* Task statement *
Using the data beneath this instruction, retype only the lines from the one that contains "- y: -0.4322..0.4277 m" down to the one that contains "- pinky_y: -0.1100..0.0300", both included, exactly as they appear.

─── Provided material ───

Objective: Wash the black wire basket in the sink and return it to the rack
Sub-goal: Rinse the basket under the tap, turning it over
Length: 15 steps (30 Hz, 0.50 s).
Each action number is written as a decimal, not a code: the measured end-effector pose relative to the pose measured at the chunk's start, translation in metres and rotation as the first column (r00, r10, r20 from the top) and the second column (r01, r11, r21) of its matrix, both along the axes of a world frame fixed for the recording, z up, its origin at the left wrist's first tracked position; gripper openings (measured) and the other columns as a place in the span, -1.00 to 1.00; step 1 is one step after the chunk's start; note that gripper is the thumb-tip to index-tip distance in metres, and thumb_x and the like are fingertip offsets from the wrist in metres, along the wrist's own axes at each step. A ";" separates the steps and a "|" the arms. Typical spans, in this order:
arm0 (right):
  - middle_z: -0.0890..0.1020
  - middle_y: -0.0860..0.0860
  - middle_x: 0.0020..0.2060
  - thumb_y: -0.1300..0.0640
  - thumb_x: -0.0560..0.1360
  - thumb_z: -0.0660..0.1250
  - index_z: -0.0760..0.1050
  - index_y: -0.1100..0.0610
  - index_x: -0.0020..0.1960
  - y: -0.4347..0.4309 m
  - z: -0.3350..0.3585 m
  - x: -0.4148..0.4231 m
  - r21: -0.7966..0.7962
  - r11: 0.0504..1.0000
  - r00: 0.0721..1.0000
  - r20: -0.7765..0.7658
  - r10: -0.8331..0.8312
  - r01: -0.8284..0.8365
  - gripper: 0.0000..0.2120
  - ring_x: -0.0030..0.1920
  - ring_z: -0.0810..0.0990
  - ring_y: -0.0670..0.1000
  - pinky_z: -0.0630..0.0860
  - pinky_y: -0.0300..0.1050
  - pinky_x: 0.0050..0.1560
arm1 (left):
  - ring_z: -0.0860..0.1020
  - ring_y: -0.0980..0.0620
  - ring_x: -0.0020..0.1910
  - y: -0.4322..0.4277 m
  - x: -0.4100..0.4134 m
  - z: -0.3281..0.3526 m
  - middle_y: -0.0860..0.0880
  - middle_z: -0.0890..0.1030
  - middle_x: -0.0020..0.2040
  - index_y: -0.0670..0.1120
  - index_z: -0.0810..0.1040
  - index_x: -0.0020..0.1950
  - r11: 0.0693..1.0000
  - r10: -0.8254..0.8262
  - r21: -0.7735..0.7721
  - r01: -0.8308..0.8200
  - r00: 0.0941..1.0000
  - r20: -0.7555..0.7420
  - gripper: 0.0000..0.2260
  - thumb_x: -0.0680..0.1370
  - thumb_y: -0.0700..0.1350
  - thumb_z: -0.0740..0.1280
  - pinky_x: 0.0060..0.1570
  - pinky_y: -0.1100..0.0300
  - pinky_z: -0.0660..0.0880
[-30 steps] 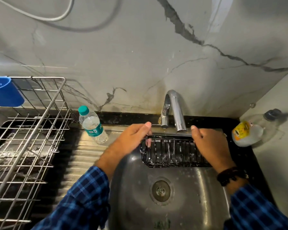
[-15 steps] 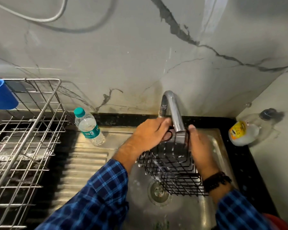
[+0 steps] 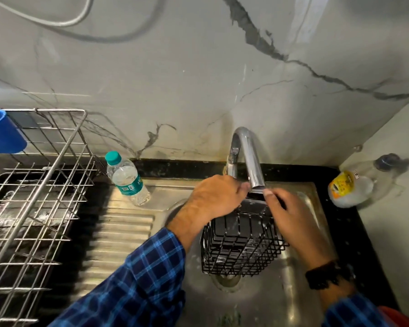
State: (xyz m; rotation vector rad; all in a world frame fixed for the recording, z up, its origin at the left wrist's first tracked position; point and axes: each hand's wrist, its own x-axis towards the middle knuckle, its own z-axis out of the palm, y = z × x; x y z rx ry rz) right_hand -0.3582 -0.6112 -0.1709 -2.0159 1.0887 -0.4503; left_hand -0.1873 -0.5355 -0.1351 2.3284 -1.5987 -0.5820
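The black wire basket [image 3: 241, 249] is held tilted above the sink [image 3: 281, 293], its top end just under the tap [image 3: 250, 156] spout. The left hand [image 3: 215, 197] grips that end with curled fingers, and the right hand [image 3: 291, 220] clasps its right side.

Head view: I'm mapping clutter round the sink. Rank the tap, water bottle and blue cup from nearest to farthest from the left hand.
From the left hand, gripping the black wire basket:
1. tap, just right of its fingertips.
2. water bottle, to its left.
3. blue cup, far left.
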 end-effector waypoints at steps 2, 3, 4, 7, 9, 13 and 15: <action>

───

* Output of the task *
  - y: -0.4322..0.4277 m
  - x: -0.4100..0.4134 m
  - z: -0.3281..0.3526 m
  - middle_y: -0.0860..0.0880
  - middle_z: -0.0890..0.1030
  - middle_x: -0.0020..0.2040
  - index_y: -0.0670..0.1120
  - index_z: -0.0810..0.1040
  - index_x: -0.0020..0.1950
  - r11: 0.0693..1.0000
  - r10: -0.8254..0.8262
  - r21: -0.7735..0.7721
  - r01: -0.8308..0.8200
  - r00: 0.0941..1.0000
  - r20: -0.7555..0.7420
  - gripper: 0.0000..0.2260
  - thumb_x: -0.0680..0.1370
  - thumb_y: -0.0700..0.1350
  - thumb_z: -0.0740..0.1280
  - pinky_x: 0.0060..0.1570
  - pinky_y: -0.1100..0.0300

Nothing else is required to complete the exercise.